Ukrainian President Volodymyr Zelensky has ‘responded’ to a petition demanding the dismissal of his highly controversial Head of the President’s Administration, Andriy Bohdan by claiming that he has already dismissed him.  Such a response to a petition endorsed by almost 26 thousand Ukrainians seems as cynical as the ploy used to bypass the law on lustration which expressly prohibits Bohdan from holding office.

Zelensky’s words were formally correct.  He did issue a decree on 25 June 2019, dismissing Bohdan from the post of Head of the President’s Administration.  This was, however, because on 20 June, he had formally created the ‘Office of the President’, and on dismissing Bohdan from the post of Head of his Administration, he appointed him Head of this ‘Office of the President’. 

This is a change in name alone, aimed at flouting the law on lustration, and categorically not the reaction sought by the signatories to the petition.

Bohdan had most recently been known as the lawyer representing Ihor Kolomoisky, the Ukrainian oligarch widely seen as having played a major role in Zelensky’s victory. The 42-year-old’s public profile, however, dates back to the presidency of Viktor Yanukovych when he twice served as government representative on ‘anti-corruption policy’, holding at the same time the post of ‘Deputy Minister of the Cabinet of Ministers’. After reappointment in July 2013, he held the post until after Yanukovych and his people fled to Russia.

The amount of time altogether in that post, and the fact that he did not himself resign, means that he unquestionably falls under the 2014 Law on Cleaning up Government (the lustration law) and is prohibited from holding public office for 10 years. 

In an interview on 21 May, just after the news of his appointment,  Bohdan claimed that the post of head of the President’s Administration is not part of the civil service.  Others in the Administration also repeated this assertion, although Article 2.5 of the Law begins with the post of Head of the Presidential Administration.

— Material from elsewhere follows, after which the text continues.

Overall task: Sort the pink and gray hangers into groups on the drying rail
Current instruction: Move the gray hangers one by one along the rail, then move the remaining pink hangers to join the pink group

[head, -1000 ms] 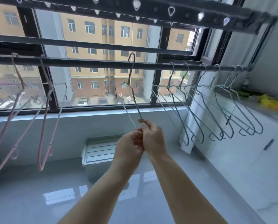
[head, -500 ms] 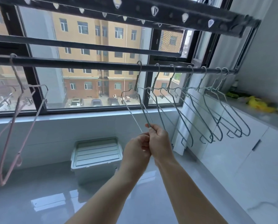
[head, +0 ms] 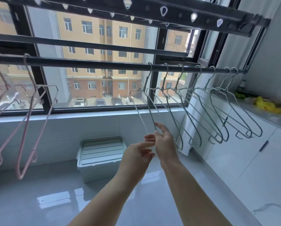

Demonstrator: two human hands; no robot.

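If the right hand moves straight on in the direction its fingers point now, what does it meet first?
The nearest gray hanger: the right hand points up and slightly left at its lower wire, apparently almost touching it, though depth is unclear.

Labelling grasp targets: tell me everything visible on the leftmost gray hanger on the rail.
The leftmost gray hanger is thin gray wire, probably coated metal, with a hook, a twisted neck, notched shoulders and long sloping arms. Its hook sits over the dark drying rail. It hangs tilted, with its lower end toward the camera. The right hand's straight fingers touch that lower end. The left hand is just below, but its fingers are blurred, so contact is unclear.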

Bohdan also asserted that he had fallen under the force of the lustration law “unfairly’.  This was purportedly because he had uncovered corrupt dealings by which billions in public funding were being syphoned off.  Bohdan claimed that the person behind the corrupt arrangement was one of the authors of the law on lustration.  As well as failing to provide a name, he was also not forthcoming on how logistically that would have worked.  The Law on Lustration does not name individuals, but rather identifies posts which persons who held particular posts in the Yanukovych regime cannot hold for ten years.  There was nothing to indicate, in 2014, that Bohdan would aspire to any particular post, let alone that of head of the President’s Administration.

It seems very likely that the Zelensky team were pinning their hopes on the Constitutional Court deciding that the lustration law is unconstitutional.  On 17 April, just days before the second round of voting which was already expected to bring Zelensky to power, Skhemy investigative journalists reported an alleged secret meeting between Andriy Bohdan and Stanislav Shevchuk, the then Head of the Constitutional Court.  The publicity that caused, and protests since Bohdan’s illegal appointment, may possibly have led to the anticipated judgement again being delayed.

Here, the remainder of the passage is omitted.